If you expect to type in “comedy movie oscar bait five stars” and have it spit out a finished MP4, then sure, that’s not happening any time soon.
But movies are composed of shots. Most shots are shorter than one minute. Narratives are constructed in the edit. Actors talking to one another don’t have to be in the same room… or alive at the same time. One composite wide shot and a bunch of jump cuts will stop the audience from even thinking about it.
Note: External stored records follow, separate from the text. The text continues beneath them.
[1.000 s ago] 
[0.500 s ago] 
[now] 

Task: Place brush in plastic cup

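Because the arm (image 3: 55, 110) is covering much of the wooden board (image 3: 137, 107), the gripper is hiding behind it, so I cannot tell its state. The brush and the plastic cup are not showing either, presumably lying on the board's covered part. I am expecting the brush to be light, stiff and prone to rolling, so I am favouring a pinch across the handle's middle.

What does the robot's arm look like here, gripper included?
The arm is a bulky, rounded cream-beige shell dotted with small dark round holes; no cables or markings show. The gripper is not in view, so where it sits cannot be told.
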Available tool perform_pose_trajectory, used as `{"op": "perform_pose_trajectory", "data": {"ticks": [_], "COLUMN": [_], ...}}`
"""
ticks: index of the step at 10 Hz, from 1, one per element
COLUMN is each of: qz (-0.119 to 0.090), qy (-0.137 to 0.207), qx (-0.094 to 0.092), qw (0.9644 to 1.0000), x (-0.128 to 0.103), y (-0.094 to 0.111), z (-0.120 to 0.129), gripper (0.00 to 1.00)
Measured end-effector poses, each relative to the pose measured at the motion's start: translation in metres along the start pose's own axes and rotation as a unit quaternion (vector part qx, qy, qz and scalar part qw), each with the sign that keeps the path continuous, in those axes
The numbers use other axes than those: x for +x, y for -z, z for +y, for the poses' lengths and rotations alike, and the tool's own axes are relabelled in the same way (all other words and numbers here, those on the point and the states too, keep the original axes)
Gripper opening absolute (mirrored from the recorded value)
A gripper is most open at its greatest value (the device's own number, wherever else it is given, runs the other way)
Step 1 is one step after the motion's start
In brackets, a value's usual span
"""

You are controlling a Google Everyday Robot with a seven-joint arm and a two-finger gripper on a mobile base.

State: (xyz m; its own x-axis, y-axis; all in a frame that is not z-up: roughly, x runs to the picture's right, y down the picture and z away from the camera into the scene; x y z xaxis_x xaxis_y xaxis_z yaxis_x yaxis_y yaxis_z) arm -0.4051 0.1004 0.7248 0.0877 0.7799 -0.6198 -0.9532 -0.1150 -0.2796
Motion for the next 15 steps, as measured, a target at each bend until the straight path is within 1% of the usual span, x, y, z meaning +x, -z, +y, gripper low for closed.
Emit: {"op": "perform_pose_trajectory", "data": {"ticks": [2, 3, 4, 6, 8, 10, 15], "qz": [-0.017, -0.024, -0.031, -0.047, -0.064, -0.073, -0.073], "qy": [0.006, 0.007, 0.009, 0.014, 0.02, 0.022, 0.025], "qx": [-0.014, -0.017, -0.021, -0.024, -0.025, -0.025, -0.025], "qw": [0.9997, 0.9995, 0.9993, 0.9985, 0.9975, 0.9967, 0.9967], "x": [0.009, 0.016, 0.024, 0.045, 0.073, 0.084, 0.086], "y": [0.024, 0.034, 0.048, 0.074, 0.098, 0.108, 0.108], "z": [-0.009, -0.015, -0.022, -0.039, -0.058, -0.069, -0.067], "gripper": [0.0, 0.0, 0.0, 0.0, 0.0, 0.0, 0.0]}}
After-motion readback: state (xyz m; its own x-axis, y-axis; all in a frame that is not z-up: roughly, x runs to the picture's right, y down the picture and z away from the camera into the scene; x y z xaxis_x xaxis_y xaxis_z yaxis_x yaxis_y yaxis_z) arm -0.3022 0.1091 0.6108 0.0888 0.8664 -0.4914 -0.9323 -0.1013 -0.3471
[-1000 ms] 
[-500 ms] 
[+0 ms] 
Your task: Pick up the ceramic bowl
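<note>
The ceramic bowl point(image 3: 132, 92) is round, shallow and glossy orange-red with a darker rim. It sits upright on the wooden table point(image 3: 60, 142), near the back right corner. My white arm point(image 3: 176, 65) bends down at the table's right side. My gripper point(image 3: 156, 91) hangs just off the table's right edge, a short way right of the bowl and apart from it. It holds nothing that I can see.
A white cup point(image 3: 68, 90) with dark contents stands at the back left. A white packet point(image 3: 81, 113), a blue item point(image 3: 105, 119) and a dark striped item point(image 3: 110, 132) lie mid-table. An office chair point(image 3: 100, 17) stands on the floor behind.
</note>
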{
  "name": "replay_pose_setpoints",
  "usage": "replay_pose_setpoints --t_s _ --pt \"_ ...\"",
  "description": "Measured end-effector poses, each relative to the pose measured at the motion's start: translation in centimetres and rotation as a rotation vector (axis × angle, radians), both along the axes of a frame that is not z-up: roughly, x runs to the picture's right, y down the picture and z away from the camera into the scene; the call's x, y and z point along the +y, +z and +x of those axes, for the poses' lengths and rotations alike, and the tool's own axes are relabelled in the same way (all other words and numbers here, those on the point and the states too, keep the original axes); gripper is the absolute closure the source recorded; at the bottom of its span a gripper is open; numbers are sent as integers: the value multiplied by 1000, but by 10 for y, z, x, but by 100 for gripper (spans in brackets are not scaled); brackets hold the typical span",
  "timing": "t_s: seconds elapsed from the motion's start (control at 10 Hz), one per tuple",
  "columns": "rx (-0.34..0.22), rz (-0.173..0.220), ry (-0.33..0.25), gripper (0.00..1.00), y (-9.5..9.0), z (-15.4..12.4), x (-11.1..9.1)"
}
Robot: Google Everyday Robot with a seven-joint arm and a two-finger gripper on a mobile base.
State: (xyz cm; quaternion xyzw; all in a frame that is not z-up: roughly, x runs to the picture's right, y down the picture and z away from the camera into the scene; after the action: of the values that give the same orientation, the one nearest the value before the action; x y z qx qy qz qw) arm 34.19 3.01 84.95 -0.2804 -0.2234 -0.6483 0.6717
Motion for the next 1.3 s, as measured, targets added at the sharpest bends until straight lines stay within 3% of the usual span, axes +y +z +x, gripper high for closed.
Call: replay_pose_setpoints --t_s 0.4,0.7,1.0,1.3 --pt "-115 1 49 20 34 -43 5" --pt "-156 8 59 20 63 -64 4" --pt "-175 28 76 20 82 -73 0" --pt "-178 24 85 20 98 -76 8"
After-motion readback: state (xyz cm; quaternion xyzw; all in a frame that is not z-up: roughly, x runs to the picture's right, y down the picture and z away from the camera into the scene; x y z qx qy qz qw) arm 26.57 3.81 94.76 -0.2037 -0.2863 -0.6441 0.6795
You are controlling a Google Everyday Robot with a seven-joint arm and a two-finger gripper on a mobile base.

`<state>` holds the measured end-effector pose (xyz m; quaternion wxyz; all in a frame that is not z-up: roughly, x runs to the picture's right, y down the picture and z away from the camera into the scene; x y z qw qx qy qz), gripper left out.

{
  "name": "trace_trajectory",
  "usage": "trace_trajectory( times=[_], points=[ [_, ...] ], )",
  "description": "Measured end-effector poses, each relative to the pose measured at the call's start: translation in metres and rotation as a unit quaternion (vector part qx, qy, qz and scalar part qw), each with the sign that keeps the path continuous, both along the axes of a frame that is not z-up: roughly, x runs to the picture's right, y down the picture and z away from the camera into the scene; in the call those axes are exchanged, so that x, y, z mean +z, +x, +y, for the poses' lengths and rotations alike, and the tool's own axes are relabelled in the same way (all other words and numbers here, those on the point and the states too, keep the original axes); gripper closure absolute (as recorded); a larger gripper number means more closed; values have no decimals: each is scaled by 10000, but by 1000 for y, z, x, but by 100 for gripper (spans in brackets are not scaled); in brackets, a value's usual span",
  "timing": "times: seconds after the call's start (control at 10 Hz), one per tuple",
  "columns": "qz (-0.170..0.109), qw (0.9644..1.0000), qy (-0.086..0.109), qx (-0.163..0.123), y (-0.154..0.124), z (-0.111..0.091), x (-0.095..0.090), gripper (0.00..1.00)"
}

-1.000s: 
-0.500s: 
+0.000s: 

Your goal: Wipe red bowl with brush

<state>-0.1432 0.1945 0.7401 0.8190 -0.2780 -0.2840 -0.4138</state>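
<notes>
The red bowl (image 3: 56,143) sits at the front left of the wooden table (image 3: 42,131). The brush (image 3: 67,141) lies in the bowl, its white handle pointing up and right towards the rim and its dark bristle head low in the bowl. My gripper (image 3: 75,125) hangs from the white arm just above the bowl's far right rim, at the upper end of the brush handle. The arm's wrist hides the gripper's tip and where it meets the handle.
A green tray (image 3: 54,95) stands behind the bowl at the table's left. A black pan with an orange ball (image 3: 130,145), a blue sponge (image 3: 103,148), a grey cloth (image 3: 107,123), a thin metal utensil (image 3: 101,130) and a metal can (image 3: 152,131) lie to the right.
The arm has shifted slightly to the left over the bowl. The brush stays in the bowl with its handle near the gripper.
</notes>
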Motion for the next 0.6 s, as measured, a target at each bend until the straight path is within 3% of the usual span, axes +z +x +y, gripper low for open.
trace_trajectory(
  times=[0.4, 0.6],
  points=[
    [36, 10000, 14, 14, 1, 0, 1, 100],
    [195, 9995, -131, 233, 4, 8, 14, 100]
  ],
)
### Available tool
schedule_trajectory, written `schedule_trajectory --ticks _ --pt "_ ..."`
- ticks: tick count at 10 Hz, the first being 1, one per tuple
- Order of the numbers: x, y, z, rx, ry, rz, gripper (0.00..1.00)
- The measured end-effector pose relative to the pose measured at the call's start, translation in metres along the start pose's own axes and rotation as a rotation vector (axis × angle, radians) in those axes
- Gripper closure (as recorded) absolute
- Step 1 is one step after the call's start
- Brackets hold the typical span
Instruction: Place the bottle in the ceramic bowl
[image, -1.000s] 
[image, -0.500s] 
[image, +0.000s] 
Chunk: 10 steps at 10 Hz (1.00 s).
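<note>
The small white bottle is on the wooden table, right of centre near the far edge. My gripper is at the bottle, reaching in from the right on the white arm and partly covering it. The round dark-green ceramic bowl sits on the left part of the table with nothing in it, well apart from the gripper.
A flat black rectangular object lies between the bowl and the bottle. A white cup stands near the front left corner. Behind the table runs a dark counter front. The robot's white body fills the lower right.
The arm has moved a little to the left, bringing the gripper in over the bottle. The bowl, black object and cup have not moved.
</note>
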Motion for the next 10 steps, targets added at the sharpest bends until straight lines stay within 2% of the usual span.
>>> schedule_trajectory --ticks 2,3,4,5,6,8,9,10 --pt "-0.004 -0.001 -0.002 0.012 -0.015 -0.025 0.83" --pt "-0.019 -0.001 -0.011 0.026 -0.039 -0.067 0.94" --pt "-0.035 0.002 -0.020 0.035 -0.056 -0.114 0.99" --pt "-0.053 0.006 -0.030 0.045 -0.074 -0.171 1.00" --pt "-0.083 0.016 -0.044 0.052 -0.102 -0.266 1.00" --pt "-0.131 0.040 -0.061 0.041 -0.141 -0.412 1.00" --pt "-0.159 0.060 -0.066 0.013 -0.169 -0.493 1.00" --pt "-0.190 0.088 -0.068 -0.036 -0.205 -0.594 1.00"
This is going to be used for short films before summer, the same way image generators were used for comics. Both generally terrible - but mostly because the people leaping into it are boring, impatient, and just want to go ‘look what I made!’ while pointing at the parts they absolutely did not make. It’s the fancy version of saying ‘my characters look so cool!’ when your webcomic is made from stolen Mega Man sprites.
But considering we’re about eighteen months removed from 256x256 blobs that vaguely resemble an avocado chair, and Sora slaps down a variety of pessimistic timelines, it seems incomprehensible to bet against using this for worthwhile storytelling. Sora spits out half-decent shots from text alone. Video-to-video style transfer has been in research papers for like five years now - and unless this is a completely novel form of generative network, that means you can probably insert your own footage halfway into the process.
Some of these networks are denoisers. They remove the parts of the input that don’t look like the prompt. Starting from random noise is only the laziest way to get a finished output. Any blurry approximation of what you want, any blob-colored animatics, any 1 FPS storyboard, should guide the network to produce matching results.
What that does for Tyler Perry, I have no friggin’ idea. I was under the impression most of his movies could have been filmed at his house. (Alright damn, A Jazzman’s Blues must have taken some money.) We are not decades away from twenty-minute OVAs of sci-fi bullshit that would otherwise cost a fortune. It will be a matter of months.
Narrative will come first and foremost, because this technology frees writers and directors from needing studios… not vice-versa.